Return of the Terrapins

With their feet gingerly navigating mud and grasses at the water’s edge as they prepare to release three baby northern diamondback terrapins into the wild, these Severn River Middle School students could be almost anywhere along Chesapeake Bay.
    Poplar Island, however, is no ordinary locale. The island, like the careful return of the terrapins to their birthplace, is a unique and successful example of environmental stewardship. Visiting there, students are in position to understand our human impact, both positive and negative, on the world around us.

Getting to an Island
    “You can really see the differences over the years. It is amazing,” says sixth-grade science teacher Alice Hudson as MV Terrapin approaches relatively low-lying Poplar Island.
    On board are the students, two teachers, one lone chaperone — this interested father — and baby terrapins Coconut, Pineapple and Twix.
    Teachers Hudson and Eric Greenlee have been bringing students, and turtles, to Poplar Island for nearly 15 years.
    Organized by Anne Arundel County’s Arlington Echo Environmental Literacy and Outdoor Education program, turtle raising and releasing has become a mainstay on the academic calendar for elementary and middle schools across the county. At the start of the school year, nearly 200 young turtle hatchlings from Poplar Island are gathered and distributed to classrooms. By late spring, two to three school groups a day visit the island to return the young turtles to their home. Severn River Middle was the last of this year’s release trips.
    Cormorants skim the surface of the Bay en route to an island that is becoming popular for native fowl. Many osprey nest on platforms, and hundreds of other birds circle and dive.
    Heavy-duty construction equipment is still at work, recreating the island. Against that backdrop, Maryland Environmental Service staff introduce each class of terrapin raisers to this massive ecosystem restoration project.
    Once an 1,147-acre home to a small community with families, a school and post office, Poplar Island was abandoned in the 1950s.
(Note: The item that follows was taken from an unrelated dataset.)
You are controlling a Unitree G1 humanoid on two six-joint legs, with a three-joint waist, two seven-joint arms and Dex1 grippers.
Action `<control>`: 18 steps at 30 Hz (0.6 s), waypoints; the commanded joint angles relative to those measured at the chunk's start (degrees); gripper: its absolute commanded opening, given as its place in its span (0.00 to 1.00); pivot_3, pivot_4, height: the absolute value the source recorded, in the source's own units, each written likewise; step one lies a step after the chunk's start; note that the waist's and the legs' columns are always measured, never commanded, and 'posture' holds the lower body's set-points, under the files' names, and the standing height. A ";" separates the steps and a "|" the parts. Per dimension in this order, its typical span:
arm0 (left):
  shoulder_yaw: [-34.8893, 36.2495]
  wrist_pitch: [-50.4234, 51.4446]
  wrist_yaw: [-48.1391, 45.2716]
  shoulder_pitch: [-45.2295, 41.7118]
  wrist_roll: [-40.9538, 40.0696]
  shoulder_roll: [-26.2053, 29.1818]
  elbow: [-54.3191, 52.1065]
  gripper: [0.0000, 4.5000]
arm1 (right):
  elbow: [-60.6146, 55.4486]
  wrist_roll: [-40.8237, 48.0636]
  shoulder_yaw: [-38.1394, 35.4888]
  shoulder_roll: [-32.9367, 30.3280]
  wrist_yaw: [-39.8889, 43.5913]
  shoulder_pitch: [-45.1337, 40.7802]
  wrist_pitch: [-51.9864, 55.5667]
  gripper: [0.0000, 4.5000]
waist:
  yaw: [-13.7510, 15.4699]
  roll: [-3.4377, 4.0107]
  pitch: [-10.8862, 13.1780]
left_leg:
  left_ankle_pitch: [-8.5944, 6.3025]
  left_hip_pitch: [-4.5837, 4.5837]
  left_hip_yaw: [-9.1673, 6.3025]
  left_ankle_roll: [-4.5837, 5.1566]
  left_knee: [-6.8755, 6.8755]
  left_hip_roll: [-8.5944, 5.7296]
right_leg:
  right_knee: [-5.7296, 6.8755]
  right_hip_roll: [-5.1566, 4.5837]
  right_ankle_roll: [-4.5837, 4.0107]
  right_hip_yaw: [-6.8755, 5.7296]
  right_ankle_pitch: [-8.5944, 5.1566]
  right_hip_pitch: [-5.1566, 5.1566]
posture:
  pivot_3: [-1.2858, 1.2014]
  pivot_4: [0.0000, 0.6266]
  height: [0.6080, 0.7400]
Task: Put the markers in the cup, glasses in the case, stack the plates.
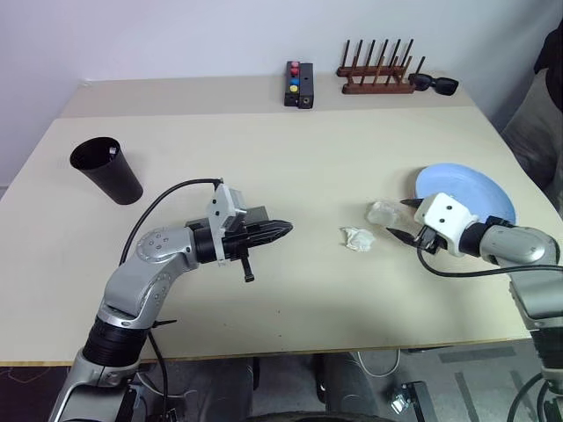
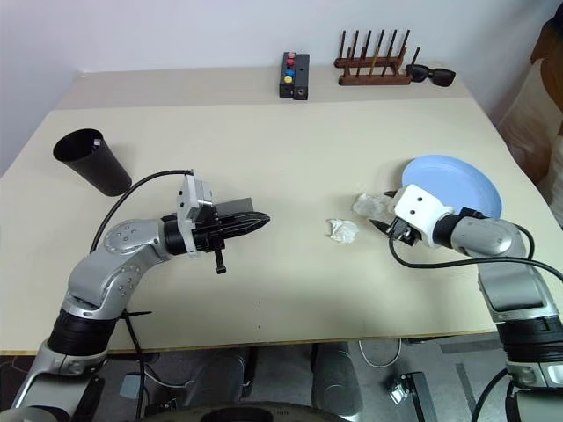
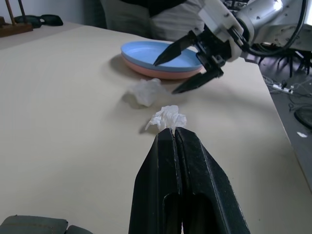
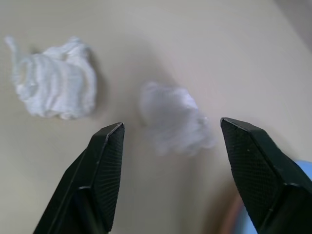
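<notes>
Right hand (image 4: 168, 141), fingers apart, faces a clear crumpled wad (image 4: 176, 124); left hand (image 1: 280, 230), fingers together, holds nothing.

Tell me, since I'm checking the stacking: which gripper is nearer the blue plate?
Right. The right gripper hangs open beside the blue plate; the left gripper, shut, is far across the table.

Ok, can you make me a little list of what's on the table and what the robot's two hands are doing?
plates: blue plate stacked on pink plate
cup: black cup upright, far left of the table
case: grey case just behind the left gripper
left gripper: shut, empty
right gripper: open, beside two crumpled white tissues
back edge: sunglasses, wooden rack, button box
</notes>
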 commanded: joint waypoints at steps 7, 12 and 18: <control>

By 1993, only a series of small points of land totaling three to five acres remained. The island disappeared because deforestation left the weather and waters of the Chesapeake free to erode the habitat of both humans and animals.

    Now, nearly 20 years into a five-decade undertaking, Poplar Island is coming back to life, thanks to coordinated local, state and national efforts. Megan DiFatta, who has hosted school groups for six years, explains that the island is being built largely from dredged material. Each year, millions of tons of sediment are dredged from ports to clear the path for boats and ships like the container ships we’d seen crossing beneath the Bay Bridge.
    The dredged sediment moves by barge to Poplar Island to be reused as soil to create upland forested areas and intertidal wetlands. Channels are carved into the land, creating a natural habitat for animals like the turtles that must struggle to compete with shoreline development along the Bay.

A Turtle Sanctuary
    Along the constructed beach, DiFatta points to a turtle nest. It could well, she says, be the work of turtles reintroduced to Poplar after being reared by school groups like ours. Some of the students on this trip are also return visitors to the island, having raised and returned turtles in earlier grades.
    Without protection, the thousand or so small hatchlings born each summer will struggle to survive. Classroom-raised reptiles have a better chance of survival, DiFatta says, because their size makes them less susceptible to predators. The “cheeseburger”-sized turtles the Severn River Middle School students bring are not as easily consumed by herons or gulls as their “potato-chip”-sized siblings that remained on the island since hatching.
    Their turtles are larger, the sixth- and seventh-graders know, because of a steady diet and no need to hibernate in the classroom. They get “lots of love,” one exclaims to a chorus of giggles.

    After scanning the microchips implanted in the turtles so they can be tracked, DiFatta, Hudson and Greenlee lead the kids toward the water. The teens snap photos with their phones. Then, with playful farewells, they lower the buckets to release their terrapins.
    Returning Coconut, Pineapple and Twix, the kids reach the heart of their lesson. Seeing, hearing and experiencing the progress of Poplar Island’s restoration to habitat sustainability, they begin to understand how conservation, rising from their love of nature, is critical for the survival of their turtles, the Bay and the planet. We humans can destroy the land, as happened to clear-cut Poplar Island. Or we can learn to be stewards of the land and water.